Networking events offer opportunities to learn about new products and business trends. Additionally, they can be a lot of fun. Attendees can meet up with friends and make new friends.
Having success at networking events take more than just showing up.
Developing the Skills for Networking Events
Learning how to build a network at these events is simple. The purpose of this article is to explain how I used networking events to build a network numbered in the tens of thousands.
At Networking Events, Become a Career Card Collector
What I learned is that meeting new people and getting their contact information gave me the greatest value of attending a networking event. I learned from a master at networking that collecting business cards was a critical part of the process of building a database while at these events. I also learned from this person that instead of asking for a business card from a person, offer to exchange cards. This way you have a way for people you meet to add you to their database.
For some people, in offering to exchange cards shows a and interest in the people you are meeting. It was a way of saying that the time you spent with them was worth your while.
Continually expanding your network can serve you the rest of your career, long after the events of the day lose value. People in these events can turn up at other points in your life as valuable contacts. Having them already in your network can make it easy for you to sort them out and contact them.
Seek Out People Who have Common Interest
One reason people quickly become friends is that they have common interests. Listen to what people are saying about their families, their jobs, their hobbies, the books they read, the games they play, the sports teams they follow. Look for the common interests and ask them about what they think about the things that interests them. If you need a friend, behave like a friend.
The Time to Build a Career Network is Before You Need it
I was at a trade show a few years back. At the end of the day, line of people waiting for cabs could be 100 feet long. Just catching a cab could take an hour.
A man I had met at the show asked if he could join me in line and share a cab. He and I were going pretty much the same direction. I welcomed the company.

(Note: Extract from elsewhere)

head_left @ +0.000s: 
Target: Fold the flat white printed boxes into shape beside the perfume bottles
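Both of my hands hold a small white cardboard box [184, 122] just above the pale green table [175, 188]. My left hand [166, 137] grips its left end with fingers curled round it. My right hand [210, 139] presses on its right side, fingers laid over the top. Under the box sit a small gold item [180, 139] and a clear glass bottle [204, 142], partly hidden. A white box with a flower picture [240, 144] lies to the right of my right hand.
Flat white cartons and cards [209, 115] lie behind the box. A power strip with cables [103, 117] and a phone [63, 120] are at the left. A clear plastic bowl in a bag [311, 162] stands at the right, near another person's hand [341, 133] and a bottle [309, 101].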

He was a senior sales executive who was at the show networking to get a new job.
He explained during the ride that he had made a huge mistake over his career. He had not built a network outside of the people he knew at his current company. For over a decade and a half, he had believed that he would never work for another company and that building relationships outside of his company was a form of disloyalty. He made it a point to distance himself from people at other manufacturers as well as people who had left his company. He made a specific effort to avoid corporate recruiters.
He said that there was a certain irony in his sharing a ride with me, a corporate recruiter he would have avoided a few weeks earlier.
He said that being at that trade show and talking with the few people he did know, he realized that he had cut himself off from opportunities that were available to many of his peers. These peers had done a better job of staying in touch with business associates throughout the industry. He was talented and accomplished. However, he did not have a workable network. He had never collected cards or saved contact information from the industry people he met at trade events or at buyer’s offices.
My Experience as a Recruiter at Networking Events
As a recruiter, my network was my business equity. Whenever I attended trade shows, I collected dozens of business cards. At the end of the day, I would return to my room and enter the information on the cards into my laptop database.
Waiting until I needed these contacts to put them in my database would have been a huge loss. Working on my database every day, I reinforced my knowledge of the people I had met. As I learned of advances in their career, I would update their files. Over time, the number of my contacts went into the tens of thousands.
When Asking for Help, Always Offer Your Help
Offering to help people when you need help yourself can sometimes be difficult.
Yet the people you contact will more greatly appreciate your contacting them if you also offer to help them. You are looking to develop professional relationships not just build a database.
You are not going to play golf or go to a movie with everyone you know in business, but you do want people to see you as a person who has their interest at heart.